START Data

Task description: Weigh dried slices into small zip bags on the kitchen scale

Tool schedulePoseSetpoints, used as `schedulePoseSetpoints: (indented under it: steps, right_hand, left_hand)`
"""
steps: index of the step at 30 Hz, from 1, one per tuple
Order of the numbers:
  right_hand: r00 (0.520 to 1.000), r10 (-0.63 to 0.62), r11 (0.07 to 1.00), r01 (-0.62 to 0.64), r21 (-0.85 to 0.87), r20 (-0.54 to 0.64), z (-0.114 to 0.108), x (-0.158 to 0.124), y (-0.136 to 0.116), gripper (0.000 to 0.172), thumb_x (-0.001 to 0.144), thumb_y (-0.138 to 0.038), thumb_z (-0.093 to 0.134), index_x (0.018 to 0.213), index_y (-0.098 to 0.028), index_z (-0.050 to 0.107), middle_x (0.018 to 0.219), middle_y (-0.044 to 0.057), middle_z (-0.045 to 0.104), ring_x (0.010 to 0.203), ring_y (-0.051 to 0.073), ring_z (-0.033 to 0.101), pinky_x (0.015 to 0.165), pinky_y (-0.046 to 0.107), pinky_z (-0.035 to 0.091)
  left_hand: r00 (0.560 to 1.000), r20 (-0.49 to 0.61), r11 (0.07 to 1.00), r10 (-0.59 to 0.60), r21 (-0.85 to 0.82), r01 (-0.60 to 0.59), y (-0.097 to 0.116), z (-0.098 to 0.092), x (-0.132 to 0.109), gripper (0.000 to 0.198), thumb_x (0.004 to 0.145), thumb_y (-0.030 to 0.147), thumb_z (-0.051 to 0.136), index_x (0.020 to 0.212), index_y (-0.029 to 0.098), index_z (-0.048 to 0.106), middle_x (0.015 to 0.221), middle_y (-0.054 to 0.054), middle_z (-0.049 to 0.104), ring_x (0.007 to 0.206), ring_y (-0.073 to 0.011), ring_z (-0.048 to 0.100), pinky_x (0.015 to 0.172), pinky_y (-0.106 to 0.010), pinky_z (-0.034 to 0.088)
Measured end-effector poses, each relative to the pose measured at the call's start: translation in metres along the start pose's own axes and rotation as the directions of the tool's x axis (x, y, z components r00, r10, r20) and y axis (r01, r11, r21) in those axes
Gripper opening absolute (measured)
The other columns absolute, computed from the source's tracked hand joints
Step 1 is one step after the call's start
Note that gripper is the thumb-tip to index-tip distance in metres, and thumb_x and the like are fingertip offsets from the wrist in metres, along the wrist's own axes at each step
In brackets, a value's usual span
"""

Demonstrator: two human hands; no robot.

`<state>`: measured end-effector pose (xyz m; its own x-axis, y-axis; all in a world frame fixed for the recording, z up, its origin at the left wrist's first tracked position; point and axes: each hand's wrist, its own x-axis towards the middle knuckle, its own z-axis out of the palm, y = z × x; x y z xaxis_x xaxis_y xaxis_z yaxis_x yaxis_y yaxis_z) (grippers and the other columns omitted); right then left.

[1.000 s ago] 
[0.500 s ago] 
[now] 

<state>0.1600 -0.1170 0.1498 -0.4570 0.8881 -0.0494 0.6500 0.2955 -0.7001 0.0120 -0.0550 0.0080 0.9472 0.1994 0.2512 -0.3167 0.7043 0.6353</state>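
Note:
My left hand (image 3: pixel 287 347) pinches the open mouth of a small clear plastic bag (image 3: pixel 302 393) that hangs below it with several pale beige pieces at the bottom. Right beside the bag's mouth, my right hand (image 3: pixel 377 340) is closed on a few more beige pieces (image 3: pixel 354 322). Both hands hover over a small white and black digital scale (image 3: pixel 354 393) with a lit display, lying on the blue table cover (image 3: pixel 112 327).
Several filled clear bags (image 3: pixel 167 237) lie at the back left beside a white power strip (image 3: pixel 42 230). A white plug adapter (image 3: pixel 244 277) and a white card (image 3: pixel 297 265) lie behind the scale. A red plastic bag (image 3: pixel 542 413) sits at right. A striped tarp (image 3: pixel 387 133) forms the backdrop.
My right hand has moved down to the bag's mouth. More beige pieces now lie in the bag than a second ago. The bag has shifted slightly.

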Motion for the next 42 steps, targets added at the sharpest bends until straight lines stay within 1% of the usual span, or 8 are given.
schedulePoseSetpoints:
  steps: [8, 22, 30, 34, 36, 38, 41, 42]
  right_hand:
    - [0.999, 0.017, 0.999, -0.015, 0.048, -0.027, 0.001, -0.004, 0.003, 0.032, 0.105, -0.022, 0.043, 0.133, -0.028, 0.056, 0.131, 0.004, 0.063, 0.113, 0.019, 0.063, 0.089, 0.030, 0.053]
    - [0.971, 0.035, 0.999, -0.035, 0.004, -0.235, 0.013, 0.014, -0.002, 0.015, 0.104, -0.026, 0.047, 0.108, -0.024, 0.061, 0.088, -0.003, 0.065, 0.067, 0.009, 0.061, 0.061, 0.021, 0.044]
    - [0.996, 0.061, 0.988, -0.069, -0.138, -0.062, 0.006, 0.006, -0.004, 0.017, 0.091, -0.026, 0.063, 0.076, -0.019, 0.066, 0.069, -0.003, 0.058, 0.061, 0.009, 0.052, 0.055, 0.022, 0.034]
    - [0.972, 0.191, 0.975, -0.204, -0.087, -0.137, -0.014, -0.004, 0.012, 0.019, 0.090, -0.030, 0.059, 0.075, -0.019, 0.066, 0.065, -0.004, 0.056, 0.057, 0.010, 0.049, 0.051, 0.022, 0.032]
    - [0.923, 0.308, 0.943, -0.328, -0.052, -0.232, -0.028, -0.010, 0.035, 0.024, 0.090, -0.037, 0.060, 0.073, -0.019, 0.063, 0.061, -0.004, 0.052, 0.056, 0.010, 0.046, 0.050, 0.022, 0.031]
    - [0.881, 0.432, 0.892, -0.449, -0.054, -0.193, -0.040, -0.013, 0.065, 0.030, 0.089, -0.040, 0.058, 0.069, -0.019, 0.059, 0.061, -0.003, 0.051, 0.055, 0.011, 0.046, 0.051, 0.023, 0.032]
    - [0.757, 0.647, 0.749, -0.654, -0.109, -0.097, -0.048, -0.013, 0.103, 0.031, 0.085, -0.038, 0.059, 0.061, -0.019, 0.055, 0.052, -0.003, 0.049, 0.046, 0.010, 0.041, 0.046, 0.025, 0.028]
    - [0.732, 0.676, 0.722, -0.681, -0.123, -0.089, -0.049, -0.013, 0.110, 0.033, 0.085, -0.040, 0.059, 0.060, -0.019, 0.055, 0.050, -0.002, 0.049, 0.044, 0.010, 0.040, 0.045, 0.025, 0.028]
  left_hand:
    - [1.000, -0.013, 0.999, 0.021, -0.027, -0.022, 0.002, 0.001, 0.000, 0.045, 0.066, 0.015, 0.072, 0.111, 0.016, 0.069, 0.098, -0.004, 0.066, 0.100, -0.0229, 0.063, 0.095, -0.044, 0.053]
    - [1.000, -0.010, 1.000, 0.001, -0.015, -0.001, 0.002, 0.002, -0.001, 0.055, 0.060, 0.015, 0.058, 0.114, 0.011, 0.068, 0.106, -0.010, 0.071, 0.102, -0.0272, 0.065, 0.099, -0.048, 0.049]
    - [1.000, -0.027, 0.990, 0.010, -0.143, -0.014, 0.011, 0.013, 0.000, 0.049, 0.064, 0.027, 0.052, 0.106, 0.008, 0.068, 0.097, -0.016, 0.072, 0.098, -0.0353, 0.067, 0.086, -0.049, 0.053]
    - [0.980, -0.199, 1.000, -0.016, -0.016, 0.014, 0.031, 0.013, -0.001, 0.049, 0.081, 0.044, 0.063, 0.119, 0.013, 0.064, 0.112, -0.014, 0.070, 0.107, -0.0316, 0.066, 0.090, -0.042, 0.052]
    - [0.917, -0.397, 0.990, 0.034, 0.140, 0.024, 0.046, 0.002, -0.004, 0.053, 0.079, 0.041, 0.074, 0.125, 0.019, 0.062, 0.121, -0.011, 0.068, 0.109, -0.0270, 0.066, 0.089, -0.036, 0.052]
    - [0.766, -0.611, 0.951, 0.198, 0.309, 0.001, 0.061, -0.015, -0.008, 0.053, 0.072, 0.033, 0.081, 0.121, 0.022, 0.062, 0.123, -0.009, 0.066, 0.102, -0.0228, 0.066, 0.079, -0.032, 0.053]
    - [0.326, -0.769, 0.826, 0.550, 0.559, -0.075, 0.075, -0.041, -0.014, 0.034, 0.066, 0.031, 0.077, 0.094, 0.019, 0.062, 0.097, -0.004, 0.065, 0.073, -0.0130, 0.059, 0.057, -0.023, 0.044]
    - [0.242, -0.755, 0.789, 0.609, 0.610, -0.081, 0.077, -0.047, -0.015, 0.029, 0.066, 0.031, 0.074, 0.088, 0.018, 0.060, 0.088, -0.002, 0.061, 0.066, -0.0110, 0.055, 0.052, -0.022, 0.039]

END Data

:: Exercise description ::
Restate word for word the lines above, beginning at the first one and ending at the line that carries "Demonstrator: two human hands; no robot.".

:: Problem solution ::
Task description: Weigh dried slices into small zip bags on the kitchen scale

Tool schedulePoseSetpoints, used as `schedulePoseSetpoints: (indented under it: steps, right_hand, left_hand)`
"""
steps: index of the step at 30 Hz, from 1, one per tuple
Order of the numbers:
  right_hand: r00 (0.520 to 1.000), r10 (-0.63 to 0.62), r11 (0.07 to 1.00), r01 (-0.62 to 0.64), r21 (-0.85 to 0.87), r20 (-0.54 to 0.64), z (-0.114 to 0.108), x (-0.158 to 0.124), y (-0.136 to 0.116), gripper (0.000 to 0.172), thumb_x (-0.001 to 0.144), thumb_y (-0.138 to 0.038), thumb_z (-0.093 to 0.134), index_x (0.018 to 0.213), index_y (-0.098 to 0.028), index_z (-0.050 to 0.107), middle_x (0.018 to 0.219), middle_y (-0.044 to 0.057), middle_z (-0.045 to 0.104), ring_x (0.010 to 0.203), ring_y (-0.051 to 0.073), ring_z (-0.033 to 0.101), pinky_x (0.015 to 0.165), pinky_y (-0.046 to 0.107), pinky_z (-0.035 to 0.091)
  left_hand: r00 (0.560 to 1.000), r20 (-0.49 to 0.61), r11 (0.07 to 1.00), r10 (-0.59 to 0.60), r21 (-0.85 to 0.82), r01 (-0.60 to 0.59), y (-0.097 to 0.116), z (-0.098 to 0.092), x (-0.132 to 0.109), gripper (0.000 to 0.198), thumb_x (0.004 to 0.145), thumb_y (-0.030 to 0.147), thumb_z (-0.051 to 0.136), index_x (0.020 to 0.212), index_y (-0.029 to 0.098), index_z (-0.048 to 0.106), middle_x (0.015 to 0.221), middle_y (-0.054 to 0.054), middle_z (-0.049 to 0.104), ring_x (0.007 to 0.206), ring_y (-0.073 to 0.011), ring_z (-0.048 to 0.100), pinky_x (0.015 to 0.172), pinky_y (-0.106 to 0.010), pinky_z (-0.034 to 0.088)
Measured end-effector poses, each relative to the pose measured at the call's start: translation in metres along the start pose's own axes and rotation as the directions of the tool's x axis (x, y, z components r00, r10, r20) and y axis (r01, r11, r21) in those axes
Gripper opening absolute (measured)
The other columns absolute, computed from the source's tracked hand joints
Step 1 is one step after the call's start
Note that gripper is the thumb-tip to index-tip distance in metres, and thumb_x and the like are fingertip offsets from the wrist in metres, along the wrist's own axes at each step
In brackets, a value's usual span
"""

Demonstrator: two human hands; no robot.

Work on this exercise is done.